日本企業のサラリーマン二人はレアアース密輸で中国で逮捕された。彼らはある意味で経済安保の犠牲者だ。経済安全保障という言葉を聞かない日はない。しかし、私は以前から一つの疑問を抱いている。
経済安全保障とは、乱暴に言えば、安全なサプライチェーンを構築し、維持することである。しかし、本当に問われるべきなのは、その次の問いだ。その安全を、いくらで買うのか。どこまで買えたか。サプライチェーンを多元化すれば、調達コストは上がる。在庫を積み増せば、資金回りは滞る。国内回帰すれば、人件費も設備投資も増える。そして物価は上がる。
企業は営利組織であり、消費者も経済人である。利益や価格を無視して「安全保障だから」と負担し続けることはできない。結局、その追加コストの相当部分は国家、国民が負担することになる。ここまではよい。問題は、そのコストを払った結果、日本の安全保障はどれだけ強化されたのか、という点である。
例えば、中国からの輸入依存を下げたとしよう。Aという重要物資については、中国が輸出を止めても対応できるようになったかもしれない。しかし、次はBであり、Cであり、Dである。重要物資は無数に存在する。つまり、個別案件をいくら積み上げても、総費用に対して、総合的な安全保障はどれだけ向上したのか。という問いは残る。
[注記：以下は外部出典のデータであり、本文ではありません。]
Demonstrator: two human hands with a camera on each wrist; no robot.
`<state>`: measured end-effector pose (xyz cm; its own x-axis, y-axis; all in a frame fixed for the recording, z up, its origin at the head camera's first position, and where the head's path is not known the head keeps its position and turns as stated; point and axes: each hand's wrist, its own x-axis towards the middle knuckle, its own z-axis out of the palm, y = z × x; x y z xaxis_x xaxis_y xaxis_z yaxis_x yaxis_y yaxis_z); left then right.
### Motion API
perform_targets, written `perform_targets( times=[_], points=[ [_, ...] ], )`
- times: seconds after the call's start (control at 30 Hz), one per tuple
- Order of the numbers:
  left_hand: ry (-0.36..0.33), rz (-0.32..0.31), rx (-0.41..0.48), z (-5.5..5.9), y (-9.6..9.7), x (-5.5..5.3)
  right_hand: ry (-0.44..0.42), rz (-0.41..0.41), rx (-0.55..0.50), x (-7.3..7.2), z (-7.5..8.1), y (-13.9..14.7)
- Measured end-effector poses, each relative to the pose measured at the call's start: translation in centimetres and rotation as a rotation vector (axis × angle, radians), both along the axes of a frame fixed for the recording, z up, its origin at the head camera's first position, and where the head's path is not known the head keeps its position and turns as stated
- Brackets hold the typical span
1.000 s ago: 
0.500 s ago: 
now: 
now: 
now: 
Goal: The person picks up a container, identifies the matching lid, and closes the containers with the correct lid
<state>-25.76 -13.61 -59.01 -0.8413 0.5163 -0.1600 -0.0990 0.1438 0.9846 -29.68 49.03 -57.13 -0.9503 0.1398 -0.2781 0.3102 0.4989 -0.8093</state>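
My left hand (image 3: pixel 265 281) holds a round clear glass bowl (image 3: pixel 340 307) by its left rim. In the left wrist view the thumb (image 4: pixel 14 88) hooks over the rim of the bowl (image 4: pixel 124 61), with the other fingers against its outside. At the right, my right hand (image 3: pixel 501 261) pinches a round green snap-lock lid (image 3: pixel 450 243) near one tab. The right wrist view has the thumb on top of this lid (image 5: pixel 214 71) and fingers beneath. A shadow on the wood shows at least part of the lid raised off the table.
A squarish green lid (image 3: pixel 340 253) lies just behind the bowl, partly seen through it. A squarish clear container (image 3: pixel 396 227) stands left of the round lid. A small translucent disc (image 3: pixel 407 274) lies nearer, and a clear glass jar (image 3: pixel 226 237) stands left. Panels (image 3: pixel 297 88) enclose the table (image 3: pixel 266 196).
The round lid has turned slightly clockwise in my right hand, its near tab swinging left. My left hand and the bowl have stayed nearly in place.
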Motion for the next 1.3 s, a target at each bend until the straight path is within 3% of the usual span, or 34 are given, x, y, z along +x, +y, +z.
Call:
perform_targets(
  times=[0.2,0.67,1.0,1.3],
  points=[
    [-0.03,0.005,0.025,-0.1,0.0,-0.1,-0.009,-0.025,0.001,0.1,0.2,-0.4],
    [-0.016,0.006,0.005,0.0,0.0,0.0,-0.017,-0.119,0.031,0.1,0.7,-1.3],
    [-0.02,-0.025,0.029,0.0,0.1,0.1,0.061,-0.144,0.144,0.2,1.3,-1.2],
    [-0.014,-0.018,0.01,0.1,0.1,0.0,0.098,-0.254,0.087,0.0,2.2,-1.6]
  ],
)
企業なら当然、この問いを発する。投資案件を一つずつ評価するだけでは不十分である。事業全体として、投下資本に対し、どれだけの成果を得たのかを測る。経済安全保障だけが、この常識から免れる理由はない。日本政府は「中国依存率が下がった」「調達先が増えた」「補助金を交付した」と説明する。しかし、それらは活動実績であって、政策効果そのものではない。
国民から見えるのは、物価上昇、企業負担、財政支出といった経済的不利益である。一方で、安全保障がどれだけ強くなったのかは見えない。
経済悪化は見える。しかし、安保強化は見えない。経済安全保障とは、安全という名の下で、どれだけの国民負担を求め、その結果、どれだけ安全になったのかを検証すべき政策である。その検証なくして、「経済安全保障」という言葉だけが独り歩きしているように思えてならない。政策実施の検証や総括、小括でもいいから、やってほしい。